Task description:
With the images removed, write out every line below exactly.

◇ ◇ ◇ ◇

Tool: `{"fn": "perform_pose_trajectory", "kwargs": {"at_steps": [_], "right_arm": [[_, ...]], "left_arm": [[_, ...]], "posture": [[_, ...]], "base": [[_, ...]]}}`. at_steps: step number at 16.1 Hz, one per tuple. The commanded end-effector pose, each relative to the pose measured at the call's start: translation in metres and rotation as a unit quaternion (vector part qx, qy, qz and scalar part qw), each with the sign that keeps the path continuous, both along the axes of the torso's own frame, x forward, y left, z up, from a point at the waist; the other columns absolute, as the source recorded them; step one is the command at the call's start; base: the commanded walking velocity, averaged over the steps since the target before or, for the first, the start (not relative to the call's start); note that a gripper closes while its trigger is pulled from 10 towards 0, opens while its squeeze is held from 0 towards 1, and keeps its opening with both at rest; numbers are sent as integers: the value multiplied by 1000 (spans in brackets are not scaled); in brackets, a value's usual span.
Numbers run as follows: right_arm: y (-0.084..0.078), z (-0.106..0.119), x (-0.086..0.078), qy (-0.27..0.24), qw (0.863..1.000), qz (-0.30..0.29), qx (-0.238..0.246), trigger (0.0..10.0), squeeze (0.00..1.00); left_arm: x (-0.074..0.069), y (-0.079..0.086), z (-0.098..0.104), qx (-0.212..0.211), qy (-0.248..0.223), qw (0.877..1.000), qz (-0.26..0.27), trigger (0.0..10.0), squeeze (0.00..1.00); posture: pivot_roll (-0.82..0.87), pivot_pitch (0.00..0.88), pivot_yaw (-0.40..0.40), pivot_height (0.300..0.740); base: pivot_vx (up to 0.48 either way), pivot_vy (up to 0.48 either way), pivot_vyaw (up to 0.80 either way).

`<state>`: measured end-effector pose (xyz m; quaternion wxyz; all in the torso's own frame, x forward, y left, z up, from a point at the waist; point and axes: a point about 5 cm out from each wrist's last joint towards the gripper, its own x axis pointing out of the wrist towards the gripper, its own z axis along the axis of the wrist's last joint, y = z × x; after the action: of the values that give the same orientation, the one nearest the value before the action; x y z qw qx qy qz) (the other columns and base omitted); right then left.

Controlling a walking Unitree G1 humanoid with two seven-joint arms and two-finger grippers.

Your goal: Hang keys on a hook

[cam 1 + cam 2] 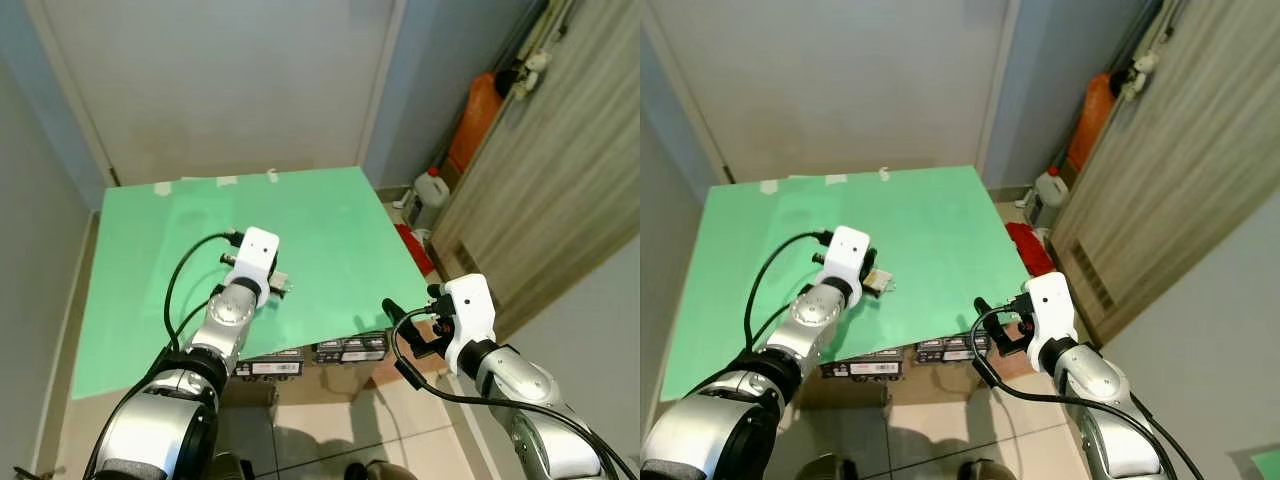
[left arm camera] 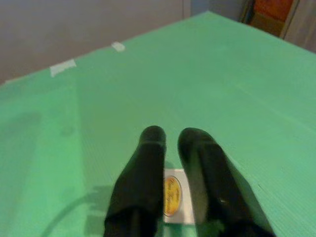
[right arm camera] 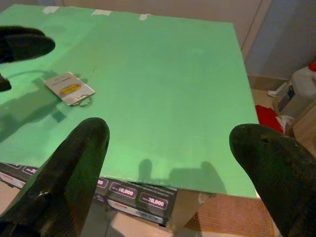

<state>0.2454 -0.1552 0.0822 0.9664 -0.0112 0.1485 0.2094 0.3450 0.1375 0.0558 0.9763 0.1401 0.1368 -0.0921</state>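
Left gripper is held low over the green tabletop, its two black fingers set close together with only a narrow gap between them. Through that gap, in the left wrist view, a white key tag with a yellow oval label is seen lying flat on the green surface; the tag is not clamped, and whether the fingers touch it cannot be told. In the right wrist view the same tag is seen at about ten o'clock on the table, with a small metal key ring attached at its near corner, and the dark fingertip of the left gripper is seen just above and beside it.

Right gripper is held off the near right edge of the table, at about four o'clock from the tag, with its fingers spread wide apart and nothing between them.

The tabletop is seen resting on dark boxes with printed labels along its near edge. Pieces of white tape are stuck along the far edge at twelve o'clock. At about two o'clock, on the floor beside a wooden panel wall, a white plastic jug, an orange container and a red cloth are visible.
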Motion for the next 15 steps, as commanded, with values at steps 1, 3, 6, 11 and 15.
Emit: {"fn": "perform_pose_trajectory", "kwargs": {"at_steps": [1,3,6,11,15], "right_arm": [[-6,0,-2,-5,1000,-6,-8,10000,0],[-4,0,-9,5,1000,16,8,10000,0],[-3,-1,-18,24,998,52,12,10000,0],[-9,0,-35,46,996,70,13,10000,0],[-21,8,-55,57,996,62,1,10000,0]], "left_arm": [[-2,1,-4,2,15,1000,4,10000,1000],[1,4,-1,-12,15,1000,5,10000,1000],[3,5,1,-10,26,1000,-3,10000,1000],[3,2,-3,-16,52,998,-9,10000,1000],[0,-3,-7,-13,64,998,-14,10000,0]], "posture": [[-167,51,-73,732],[-175,49,-68,732],[-191,53,-60,732],[-230,83,-63,732],[-301,140,-83,732]], "base": [[0,0,0],[0,0,0],[0,0,0],[0,0,0],[0,0,0]]}}
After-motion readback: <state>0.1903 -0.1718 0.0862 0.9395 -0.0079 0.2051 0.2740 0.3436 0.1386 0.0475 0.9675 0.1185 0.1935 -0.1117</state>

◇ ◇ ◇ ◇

Exercise output:
Tool: `{"fn": "perform_pose_trajectory", "kwargs": {"at_steps": [_], "right_arm": [[_, ...]], "left_arm": [[_, ...]], "posture": [[_, ...]], "base": [[_, ...]]}}`. at_steps: step number at 16.1 Hz, one per tuple. The commanded end-effector pose, each relative to the pose measured at the call's start: translation in metres and rotation as a unit quaternion (vector part qx, qy, qz and scalar part qw), each with the sign that keeps the path continuous, both along the axes of the torso's own frame, x forward, y left, z up, from a point at the waist; the other columns absolute, as the source recorded them; step one is the command at the call's start; base: the commanded walking velocity, averaged over the steps since the target before or, for the first, the start (not relative to the call's start); note that a gripper closes while its trigger is pulled from 10 towards 0, opens while its squeeze is held from 0 towards 1, and keeps its opening with both at rest; numbers are sent as integers: the value multiplied by 1000 (spans in brackets are not scaled); in brackets, a value's usual span.
Numbers run as follows: right_arm: y (-0.084..0.078), z (-0.106..0.119), x (-0.086..0.078), qy (-0.27..0.24), qw (0.863..1.000), qz (-0.30..0.29), qx (-0.238..0.246), trigger (0.0..10.0), squeeze (0.00..1.00); left_arm: x (-0.074..0.069), y (-0.079..0.086), z (-0.098..0.104), qx (-0.212..0.211), qy (-0.248..0.223), qw (0.877..1.000), qz (-0.26..0.27), trigger (0.0..10.0), squeeze (0.00..1.00); posture: pivot_roll (-0.82..0.87), pivot_pitch (0.00..0.88), pivot_yaw (-0.40..0.40), pivot_height (0.300..0.740); base: pivot_vx (up to 0.48 either way), pivot_vy (up to 0.48 either way), pivot_vyaw (up to 0.80 either way).

`<state>`: measured end-effector pose (xyz m; quaternion wxyz; all in the torso's own frame, x forward, y left, z up, from a point at the waist; point and axes: a point about 5 cm out from each wrist's last joint towards the gripper, its own x axis pointing out of the wrist towards the gripper, its own z axis along the axis of the wrist's last joint, y = z × x; after the action: of the values that give the same orientation, the one nearest the value before the action; x y z qw qx qy qz) (the other columns and base omitted); right then left.

Controlling a walking Unitree G1 humanoid with two seven-joint arms and two-finger grippers.

Your goal: Hang keys on a hook

[cam 1 + cam 2] 
[left arm camera] 
[right arm camera] 

<state>0.2454 -0.1552 0.0822 0.9664 -0.0112 0.1485 0.2094 0.3450 0.1375 0.0558 0.9763 0.1401 0.1368 -0.0921</state>
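Left gripper is held low over the green tabletop, its two black fingers set close together with only a narrow gap between them. Through that gap, in the left wrist view, a white key tag with a yellow oval label is seen lying flat on the green surface; the tag is not clamped, and whether the fingers touch it cannot be told. In the right wrist view the same tag is seen at about ten o'clock on the table, with a small metal key ring attached at its near corner, and the dark fingertip of the left gripper is seen just above and beside it.

Right gripper is held off the near right edge of the table, at about four o'clock from the tag, with its fingers spread wide apart and nothing between them.

The tabletop is seen resting on dark boxes with printed labels along its near edge. Pieces of white tape are stuck along the far edge at twelve o'clock. At about two o'clock, on the floor beside a wooden panel wall, a white plastic jug, an orange container and a red cloth are visible.
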Motion for the next 15 steps, as commanded, with values at steps 1, 3, 6, 11 and 15.
Emit: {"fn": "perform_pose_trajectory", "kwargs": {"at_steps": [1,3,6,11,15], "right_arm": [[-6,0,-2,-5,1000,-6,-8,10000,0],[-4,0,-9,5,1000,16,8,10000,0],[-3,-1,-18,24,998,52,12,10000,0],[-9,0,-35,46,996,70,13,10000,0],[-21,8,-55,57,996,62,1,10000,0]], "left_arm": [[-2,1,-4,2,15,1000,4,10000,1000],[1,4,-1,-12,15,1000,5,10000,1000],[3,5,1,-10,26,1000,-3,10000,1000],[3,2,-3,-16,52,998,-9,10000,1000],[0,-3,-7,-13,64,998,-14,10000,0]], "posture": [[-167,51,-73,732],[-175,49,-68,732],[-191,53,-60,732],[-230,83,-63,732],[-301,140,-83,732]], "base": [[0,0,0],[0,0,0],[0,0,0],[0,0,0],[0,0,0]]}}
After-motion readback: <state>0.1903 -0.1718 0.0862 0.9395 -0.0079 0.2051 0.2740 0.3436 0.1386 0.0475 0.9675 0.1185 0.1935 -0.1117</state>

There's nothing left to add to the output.